That conclusion helped set in motion a decision that would amount to an unparalleled test of the Justice Department’s credibility in a deeply polarized political environment: to seek a search warrant to enter Mar-a-Lago and retrieve what prosecutors suspected would be highly classified materials, beyond the hundreds of pages that Mr. Trump had already returned.

By the government’s account, that gamble paid off, with F.B.I. agents carting off boxloads of sensitive material during the search three weeks ago, including some documents with top secret markings.

But the matter hardly ended there: What had started as an effort to retrieve national security documents has now been transformed into one of the most challenging, complicated and potentially explosive criminal investigations in recent memory, with tremendous implications for the Justice Department, Mr. Trump and public faith in government.

Attorney General Merrick B. Garland now faces the prospect of having to decide whether to file criminal charges against a former president and likely 2024 Republican candidate, a step without any historical parallel.

Remarkably, he may have to make this choice twice, depending on what evidence his investigators find in their separate, broad inquiry into Mr. Trump’s efforts to reverse the outcome of the 2020 election and his involvement with the Jan. 6 attack on the Capitol.

The department’s Jan. 6 investigation began as a manhunt for the rioters who attacked the Capitol. But last fall it expanded to include actions that occurred before the assault, such as the plan to submit slates of electors to Congress that falsely stated Mr. Trump had won in several key swing states.

This summer, prosecutors in the U.S. attorney’s office in Washington began to ask witnesses directly about any involvement by Mr. Trump and members of his inner circle, including the former White House chief of staff Mark Meadows, had in efforts to reverse his election loss.

For all his efforts to distance the department from politics, Mr. Garland cannot escape the political repercussions of his decisions. How he handles Mr. Trump will surely define his tenure.

It is still unclear how either case will play out. Prosecutors working on the investigation into Mr. Trump’s handling of classified information are nowhere near making a recommendation to Mr. Garland, according to people with knowledge of the inquiry. Court filings describe the work as continuing, with the possibility of more witness interviews and other investigative steps to come.
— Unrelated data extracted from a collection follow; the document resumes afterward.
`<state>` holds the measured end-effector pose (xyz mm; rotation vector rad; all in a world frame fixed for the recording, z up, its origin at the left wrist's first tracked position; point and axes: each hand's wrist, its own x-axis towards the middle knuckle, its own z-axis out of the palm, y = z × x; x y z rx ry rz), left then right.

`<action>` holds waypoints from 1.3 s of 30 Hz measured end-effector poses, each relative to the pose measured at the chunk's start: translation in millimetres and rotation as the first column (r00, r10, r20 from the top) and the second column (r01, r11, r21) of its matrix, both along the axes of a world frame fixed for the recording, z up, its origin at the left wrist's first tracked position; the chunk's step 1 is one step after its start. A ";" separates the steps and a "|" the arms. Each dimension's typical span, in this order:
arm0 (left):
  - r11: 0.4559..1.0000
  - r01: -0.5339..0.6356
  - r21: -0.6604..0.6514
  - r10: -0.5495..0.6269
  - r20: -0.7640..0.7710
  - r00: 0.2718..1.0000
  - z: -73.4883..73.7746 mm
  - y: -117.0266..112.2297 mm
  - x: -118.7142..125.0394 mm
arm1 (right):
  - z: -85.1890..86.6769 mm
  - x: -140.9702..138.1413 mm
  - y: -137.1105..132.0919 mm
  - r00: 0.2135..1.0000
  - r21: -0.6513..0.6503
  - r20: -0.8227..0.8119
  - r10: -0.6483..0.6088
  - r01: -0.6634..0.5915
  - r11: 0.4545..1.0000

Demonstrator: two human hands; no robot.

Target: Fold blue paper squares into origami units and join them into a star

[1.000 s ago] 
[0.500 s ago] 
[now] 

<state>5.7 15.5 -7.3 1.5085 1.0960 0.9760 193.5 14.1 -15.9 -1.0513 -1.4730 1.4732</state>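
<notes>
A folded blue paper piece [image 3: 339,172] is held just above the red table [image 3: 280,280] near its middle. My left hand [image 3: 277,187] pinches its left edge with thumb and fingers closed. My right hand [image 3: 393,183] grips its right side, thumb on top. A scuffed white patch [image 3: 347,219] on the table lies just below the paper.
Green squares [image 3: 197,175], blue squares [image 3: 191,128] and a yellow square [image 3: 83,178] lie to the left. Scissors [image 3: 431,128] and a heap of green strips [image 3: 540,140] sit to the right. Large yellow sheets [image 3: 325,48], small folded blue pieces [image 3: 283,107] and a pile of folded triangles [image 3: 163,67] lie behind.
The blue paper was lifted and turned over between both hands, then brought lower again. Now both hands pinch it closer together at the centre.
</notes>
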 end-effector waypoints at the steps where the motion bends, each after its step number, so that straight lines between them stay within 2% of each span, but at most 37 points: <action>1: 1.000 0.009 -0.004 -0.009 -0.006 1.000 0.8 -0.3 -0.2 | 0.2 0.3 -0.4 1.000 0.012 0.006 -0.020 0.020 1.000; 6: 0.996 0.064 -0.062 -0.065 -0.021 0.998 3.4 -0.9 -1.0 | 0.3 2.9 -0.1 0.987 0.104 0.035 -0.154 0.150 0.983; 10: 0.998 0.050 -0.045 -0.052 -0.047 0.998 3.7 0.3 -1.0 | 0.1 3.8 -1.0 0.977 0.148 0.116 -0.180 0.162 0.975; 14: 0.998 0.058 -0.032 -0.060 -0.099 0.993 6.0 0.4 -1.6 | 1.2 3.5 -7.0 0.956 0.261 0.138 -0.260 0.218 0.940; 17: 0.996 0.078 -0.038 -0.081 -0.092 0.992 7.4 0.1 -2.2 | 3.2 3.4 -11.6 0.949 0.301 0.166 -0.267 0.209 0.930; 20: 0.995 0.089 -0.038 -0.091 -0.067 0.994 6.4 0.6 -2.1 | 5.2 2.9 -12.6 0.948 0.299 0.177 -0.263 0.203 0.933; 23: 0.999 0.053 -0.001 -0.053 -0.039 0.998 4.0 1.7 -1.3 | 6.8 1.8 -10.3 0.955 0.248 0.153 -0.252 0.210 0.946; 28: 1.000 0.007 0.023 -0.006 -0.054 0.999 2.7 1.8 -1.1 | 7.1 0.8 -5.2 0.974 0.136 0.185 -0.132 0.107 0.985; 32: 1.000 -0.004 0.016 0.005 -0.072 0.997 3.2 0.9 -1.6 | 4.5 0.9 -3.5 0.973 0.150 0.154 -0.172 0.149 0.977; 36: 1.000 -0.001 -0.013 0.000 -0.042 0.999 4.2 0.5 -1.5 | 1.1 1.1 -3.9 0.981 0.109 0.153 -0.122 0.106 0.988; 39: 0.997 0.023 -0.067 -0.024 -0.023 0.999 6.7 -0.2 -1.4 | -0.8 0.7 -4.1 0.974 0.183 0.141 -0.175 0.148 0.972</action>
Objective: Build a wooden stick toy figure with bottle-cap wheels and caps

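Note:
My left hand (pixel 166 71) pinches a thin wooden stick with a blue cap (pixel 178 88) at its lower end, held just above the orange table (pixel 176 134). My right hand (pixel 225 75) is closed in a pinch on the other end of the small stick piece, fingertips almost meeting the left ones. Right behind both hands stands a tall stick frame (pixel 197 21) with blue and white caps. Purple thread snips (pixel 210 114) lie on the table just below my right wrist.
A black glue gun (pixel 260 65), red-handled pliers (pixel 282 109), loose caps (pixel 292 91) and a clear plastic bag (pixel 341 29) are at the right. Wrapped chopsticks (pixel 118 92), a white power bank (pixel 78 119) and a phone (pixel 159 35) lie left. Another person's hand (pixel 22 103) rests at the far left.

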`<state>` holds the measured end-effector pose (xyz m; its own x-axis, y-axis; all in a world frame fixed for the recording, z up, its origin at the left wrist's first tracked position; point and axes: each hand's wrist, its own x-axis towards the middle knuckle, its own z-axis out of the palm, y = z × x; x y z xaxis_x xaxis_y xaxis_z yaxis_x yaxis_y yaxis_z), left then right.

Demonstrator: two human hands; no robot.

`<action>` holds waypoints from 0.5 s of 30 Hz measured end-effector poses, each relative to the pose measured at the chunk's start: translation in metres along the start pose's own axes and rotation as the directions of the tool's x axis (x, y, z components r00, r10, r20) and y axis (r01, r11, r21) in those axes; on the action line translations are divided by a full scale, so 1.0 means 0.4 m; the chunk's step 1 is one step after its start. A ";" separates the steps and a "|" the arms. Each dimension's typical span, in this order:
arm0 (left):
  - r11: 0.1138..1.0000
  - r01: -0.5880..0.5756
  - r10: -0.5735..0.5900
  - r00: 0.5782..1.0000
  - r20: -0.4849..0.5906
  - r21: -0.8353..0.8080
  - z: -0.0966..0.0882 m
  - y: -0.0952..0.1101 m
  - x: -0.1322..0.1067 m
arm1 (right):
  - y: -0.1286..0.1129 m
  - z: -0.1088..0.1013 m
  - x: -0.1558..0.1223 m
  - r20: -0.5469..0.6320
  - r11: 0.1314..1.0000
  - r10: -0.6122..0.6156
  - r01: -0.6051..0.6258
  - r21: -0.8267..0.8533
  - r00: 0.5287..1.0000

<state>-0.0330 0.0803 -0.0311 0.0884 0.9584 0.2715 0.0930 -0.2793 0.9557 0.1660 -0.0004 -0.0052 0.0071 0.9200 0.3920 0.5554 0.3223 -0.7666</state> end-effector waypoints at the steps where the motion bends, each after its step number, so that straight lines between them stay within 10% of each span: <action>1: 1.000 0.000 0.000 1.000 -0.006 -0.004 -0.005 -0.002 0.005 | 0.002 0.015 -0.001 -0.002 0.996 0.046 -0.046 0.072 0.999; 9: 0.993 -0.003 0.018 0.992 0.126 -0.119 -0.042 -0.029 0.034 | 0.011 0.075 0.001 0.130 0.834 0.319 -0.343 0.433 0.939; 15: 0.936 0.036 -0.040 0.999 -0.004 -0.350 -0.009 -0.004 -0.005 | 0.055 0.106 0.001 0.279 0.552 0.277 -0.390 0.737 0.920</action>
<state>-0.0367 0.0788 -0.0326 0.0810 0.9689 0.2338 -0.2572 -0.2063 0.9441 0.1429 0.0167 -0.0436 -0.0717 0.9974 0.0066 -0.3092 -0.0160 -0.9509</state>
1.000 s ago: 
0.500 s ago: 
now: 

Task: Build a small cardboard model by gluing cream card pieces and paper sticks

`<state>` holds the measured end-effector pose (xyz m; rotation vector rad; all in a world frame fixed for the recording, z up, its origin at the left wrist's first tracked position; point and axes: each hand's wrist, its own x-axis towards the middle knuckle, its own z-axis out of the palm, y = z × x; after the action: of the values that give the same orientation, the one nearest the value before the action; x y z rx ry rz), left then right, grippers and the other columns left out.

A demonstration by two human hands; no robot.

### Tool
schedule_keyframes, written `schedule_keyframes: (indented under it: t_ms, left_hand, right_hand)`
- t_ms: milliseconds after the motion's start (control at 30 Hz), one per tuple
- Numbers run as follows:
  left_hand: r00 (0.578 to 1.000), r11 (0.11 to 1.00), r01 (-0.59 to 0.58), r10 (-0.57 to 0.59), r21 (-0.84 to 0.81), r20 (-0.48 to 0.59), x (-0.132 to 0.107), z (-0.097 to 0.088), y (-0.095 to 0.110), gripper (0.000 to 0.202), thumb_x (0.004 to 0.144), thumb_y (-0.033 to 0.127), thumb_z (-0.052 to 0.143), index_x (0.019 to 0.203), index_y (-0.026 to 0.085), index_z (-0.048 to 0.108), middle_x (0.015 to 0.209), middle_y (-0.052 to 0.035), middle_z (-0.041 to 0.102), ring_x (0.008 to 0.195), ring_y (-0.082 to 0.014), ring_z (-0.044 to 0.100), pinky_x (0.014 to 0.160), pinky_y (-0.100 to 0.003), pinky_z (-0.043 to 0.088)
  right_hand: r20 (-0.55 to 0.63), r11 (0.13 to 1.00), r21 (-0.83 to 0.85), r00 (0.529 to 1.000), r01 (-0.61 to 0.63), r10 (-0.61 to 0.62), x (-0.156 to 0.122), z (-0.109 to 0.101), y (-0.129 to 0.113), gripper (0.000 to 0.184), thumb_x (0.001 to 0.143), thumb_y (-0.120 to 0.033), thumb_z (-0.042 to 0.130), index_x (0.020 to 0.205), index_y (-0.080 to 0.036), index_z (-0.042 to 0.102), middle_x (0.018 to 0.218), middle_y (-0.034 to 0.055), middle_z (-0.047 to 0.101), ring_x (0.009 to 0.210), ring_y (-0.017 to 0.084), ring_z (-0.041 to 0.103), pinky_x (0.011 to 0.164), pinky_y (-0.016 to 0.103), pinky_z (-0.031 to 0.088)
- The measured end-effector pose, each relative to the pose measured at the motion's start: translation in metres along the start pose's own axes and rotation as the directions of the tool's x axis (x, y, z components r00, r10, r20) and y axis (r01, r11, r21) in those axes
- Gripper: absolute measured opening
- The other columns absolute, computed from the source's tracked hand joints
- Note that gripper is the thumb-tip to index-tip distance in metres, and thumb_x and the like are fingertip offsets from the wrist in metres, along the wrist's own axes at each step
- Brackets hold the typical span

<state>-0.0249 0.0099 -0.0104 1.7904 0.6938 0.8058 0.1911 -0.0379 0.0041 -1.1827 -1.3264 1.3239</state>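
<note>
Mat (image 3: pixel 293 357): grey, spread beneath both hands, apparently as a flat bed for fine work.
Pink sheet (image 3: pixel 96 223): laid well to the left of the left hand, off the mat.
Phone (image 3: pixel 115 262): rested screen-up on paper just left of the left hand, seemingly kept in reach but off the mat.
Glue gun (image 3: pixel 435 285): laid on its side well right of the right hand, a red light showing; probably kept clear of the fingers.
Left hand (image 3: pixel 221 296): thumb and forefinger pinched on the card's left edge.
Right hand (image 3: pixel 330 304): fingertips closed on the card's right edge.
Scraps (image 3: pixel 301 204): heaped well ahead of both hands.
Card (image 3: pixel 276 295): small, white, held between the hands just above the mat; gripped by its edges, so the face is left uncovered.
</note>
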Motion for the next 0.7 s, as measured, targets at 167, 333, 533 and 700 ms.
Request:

So far, Mr. Garland has signaled that he is comfortable with owning all of the decisions related to Mr. Trump. He has resisted calls to appoint a special counsel to deal with investigations into the former president. In his first speech to the department’s 115,000 employees last year, he expressed faith that together they could handle any case. “All of us are united by our commitment to the rule of law and to seeking equal justice under law,” he said.

Over the course of this year, as prosecutors sought to understand how sensitive government documents ended up at Mr. Trump’s Florida resort, they began to examine whether three laws had been broken: the Espionage Act, which outlaws the unauthorized retention or disclosure of national security information; a law prohibiting the mishandling of sensitive government records; and a law against obstructing a federal investigation.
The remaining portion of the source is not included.